OldGraphs.jl Testing Branch (Naive edge/vertex removal)

@pozorvlak Here is the failed attempt at testing remove_edge!. Even though testing works here, it still does not work locally.

May 08 '14 21:05 tcfuji

This may explain why the build is failing:

julia> g = simple_graph(5, is_directed=false)
Undirected Graph (5 vertices, 0 edges)

julia> add_edge!(g, 1, 2)
edge [1]: 1 -- 2

julia> add_edge!(g, 1, 3)
edge [2]: 1 -- 3

julia> add_edge!(g, 1, 4)
edge [3]: 1 -- 4

julia> add_edge!(g, 1, 5)
edge [4]: 1 -- 5

julia> add_edge!(g, 2, 5)
edge [5]: 2 -- 5

julia> add_edge!(g, 4, 5)
edge [6]: 4 -- 5

julia> g
Undirected Graph (5 vertices, 6 edges)

julia> edges(g)
6-element Array{Edge{Int64},1}:
 edge [1]: 1 -- 2
 edge [2]: 1 -- 3
 edge [3]: 1 -- 4
 edge [4]: 1 -- 5
 edge [5]: 2 -- 5
 edge [6]: 4 -- 5

julia> remove_edge!(g, 1, 3)
A edge [2]: 3 -- 1
B edge [2]: 3 -- 1
removed edge at index 1
C edge [1]: 2 -- 1
C edge [2]: 3 -- 1
removed edge at index 2

julia> remove_edge!(g, 1, 4)
A edge [3]: 4 -- 1
B edge [3]: 4 -- 1
removed edge at index 1
C edge [1]: 2 -- 1
C edge [3]: 4 -- 1
removed edge at index 2

julia> remove_edge!(g, 2, 5)
ERROR: BoundsError()

julia> edges(g)
4-element Array{Edge{Int64},1}:
 edge [1]: 1 -- 2
 edge [3]: 1 -- 4
 edge [5]: 2 -- 5
 edge [6]: 4 -- 5

julia> remove_edge!(g, 2, 5)
ERROR: BoundsError()



julia> remove_edge!(g, 4, 5)
ERROR: BoundsError()

julia> remove_edge!(g, 1, 2)
A edge [1]: 2 -- 1
B edge [1]: 2 -- 1
removed edge at index 1
C edge [1]: 2 -- 1
removed edge at index 1

julia> g
Undirected Graph (5 vertices, 3 edges)

julia> add_edge!(g, 3, 4)
edge [4]: 3 -- 4

julia> remove_edge!(g, 3, 4)
A edge [4]: 4 -- 3
B edge [4]: 4 -- 3
removed edge at index 1
C edge [4]: 4 -- 3
removed edge at index 1

julia> remove_edge!(g, 2, 5)
ERROR: BoundsError()

julia> edges(g)
3-element Array{Edge{Int64},1}:
 edge [3]: 1 -- 4
 edge [5]: 2 -- 5
 edge [6]: 4 -- 5

julia> edge = edges(g)[2]
edge [5]: 2 -- 5

julia> edge_index(edge, g)
5

julia> splice!(g.edges, edge_index(edge, g))
ERROR: BoundsError()

julia> length(g.edges)
3

In other words, the edge index does not change as the array of edges changes. Hence, it is possible that an edge will have an index that is greater than the length of the edge array. I think I can hack my way around this but I'm wondering if this is cause for enough concern that Graphs.jl should change the way it indexes edges. Any thoughts?

May 09 '14 05:05 tcfuji

Ah, yes, that makes sense. Huh. I'll think about it, but I'll be busy moving house for the next few days so can't devote too much attention to it right now - sorry!

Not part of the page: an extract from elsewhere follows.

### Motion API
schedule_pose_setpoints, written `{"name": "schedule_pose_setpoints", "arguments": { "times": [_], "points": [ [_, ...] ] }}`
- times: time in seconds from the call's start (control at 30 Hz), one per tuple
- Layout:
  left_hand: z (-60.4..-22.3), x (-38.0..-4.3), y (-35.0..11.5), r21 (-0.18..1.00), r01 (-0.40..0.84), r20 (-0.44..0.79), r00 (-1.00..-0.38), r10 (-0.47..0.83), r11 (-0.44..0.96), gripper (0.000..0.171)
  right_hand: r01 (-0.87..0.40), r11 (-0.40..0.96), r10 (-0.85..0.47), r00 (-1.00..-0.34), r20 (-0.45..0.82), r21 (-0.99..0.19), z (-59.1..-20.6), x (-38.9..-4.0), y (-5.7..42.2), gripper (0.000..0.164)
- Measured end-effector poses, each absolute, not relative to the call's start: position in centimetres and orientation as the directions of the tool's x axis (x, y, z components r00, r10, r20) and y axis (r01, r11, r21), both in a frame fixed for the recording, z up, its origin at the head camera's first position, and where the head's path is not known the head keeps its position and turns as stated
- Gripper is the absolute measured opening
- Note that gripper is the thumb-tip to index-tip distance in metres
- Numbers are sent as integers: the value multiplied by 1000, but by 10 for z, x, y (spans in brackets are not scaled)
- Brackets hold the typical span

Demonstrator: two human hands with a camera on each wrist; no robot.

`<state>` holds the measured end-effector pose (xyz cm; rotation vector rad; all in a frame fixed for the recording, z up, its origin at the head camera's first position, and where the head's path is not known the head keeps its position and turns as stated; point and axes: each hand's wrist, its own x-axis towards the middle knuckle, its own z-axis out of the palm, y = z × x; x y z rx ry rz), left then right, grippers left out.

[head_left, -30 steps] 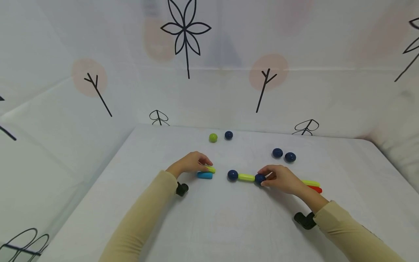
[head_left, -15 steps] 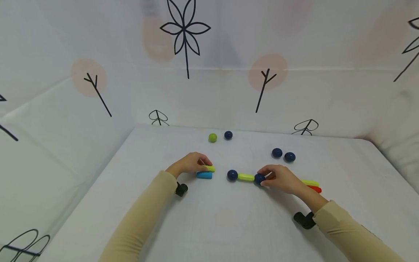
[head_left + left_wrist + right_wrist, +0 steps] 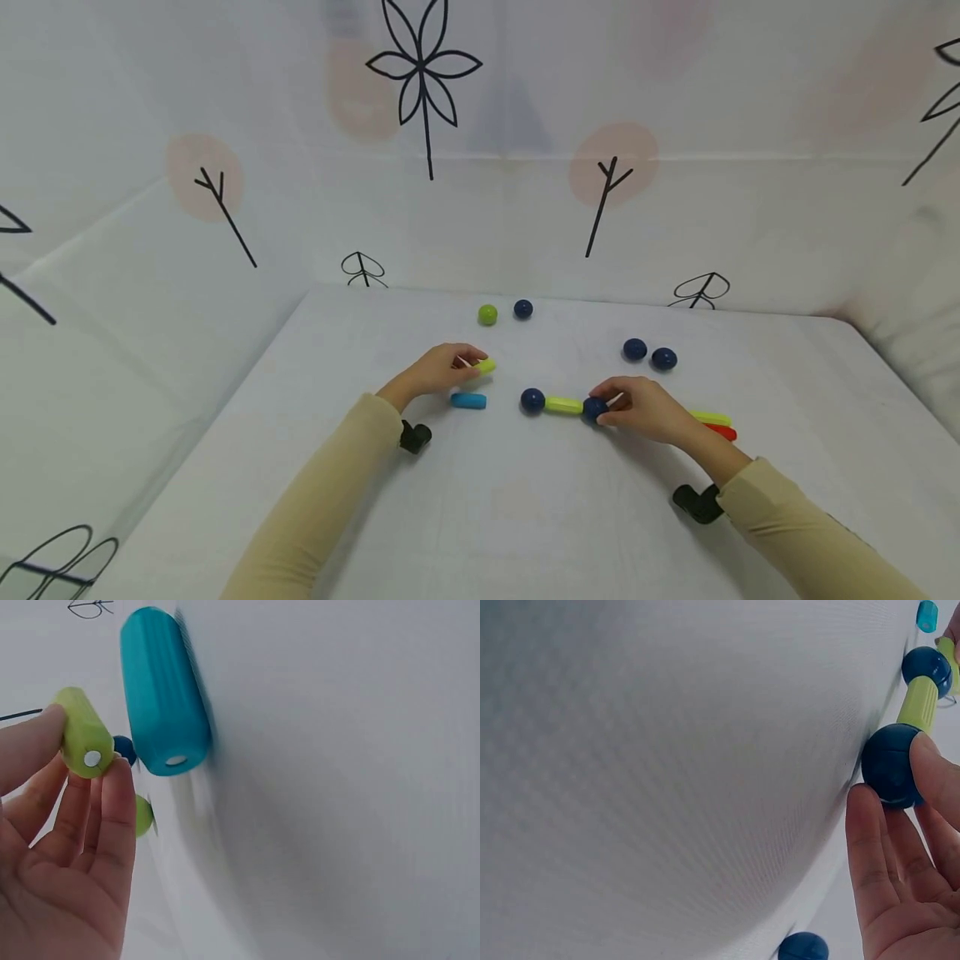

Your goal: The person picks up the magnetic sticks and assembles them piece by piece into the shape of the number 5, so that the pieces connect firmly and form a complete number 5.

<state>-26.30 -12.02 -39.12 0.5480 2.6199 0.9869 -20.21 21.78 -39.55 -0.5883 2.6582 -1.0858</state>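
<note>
My left hand pinches a short yellow-green rod between thumb and fingertips, with a pale round spot on the rod's end. Just nearer to me lies a blue rod on the white table. My right hand grips a dark blue ball with thumb and fingers. That ball is joined to one end of another yellow-green rod, and a second dark blue ball sits at its other end. The joined piece lies along the table between my hands.
Toward the back edge are a green ball and a dark blue ball. Two more dark blue balls, one of them this ball, lie back right. Behind my right wrist are a yellow-green rod and a red rod.
My left hand has lifted the yellow-green rod away from beside the blue rod, moving it slightly up and back. My right hand and the joined piece stay in place.
</note>
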Motion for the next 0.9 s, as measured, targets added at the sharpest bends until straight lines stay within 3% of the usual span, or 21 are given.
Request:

May 09 '14 08:05 pozorvlak

No worries. I need a break from this too. :)

For future reference: If e in edges(g) == true, shouldn't it follow that revedge(e) in edges(g) == true for undirected graphs?

May 09 '14 16:05 tcfuji

@pozorvlak Any headway regarding edge indexing?

May 26 '14 01:05 tcfuji

@tfgit, @pozorvlak, I ran across a similar issue with deletes from OrderedDicts (in DataStructures.jl). Just a couple of thoughts:

If it's okay for edge numbers to change, then you could just "unset" the entry, instead of deleting it, and periodically compact and renumber (that's how OrderedDicts handles it).
As long as the list is maintained in sorted order, searchsortedfirst will give you O(n log n) lookups of the index, or a Dict will give you O(1) (with a large constant). Neither is as nice as direct indexing, of course, and especially for large graphs, you would really want something better. But it would work.

May 26 '14 05:05 kmsquire

A graph needs additional mechanism to maintain the edge list (e.g. renumbering, internal hashing, etc) in order to support the functionality of removing edges. This would involve considerable costs, and is not something that every graph need to have.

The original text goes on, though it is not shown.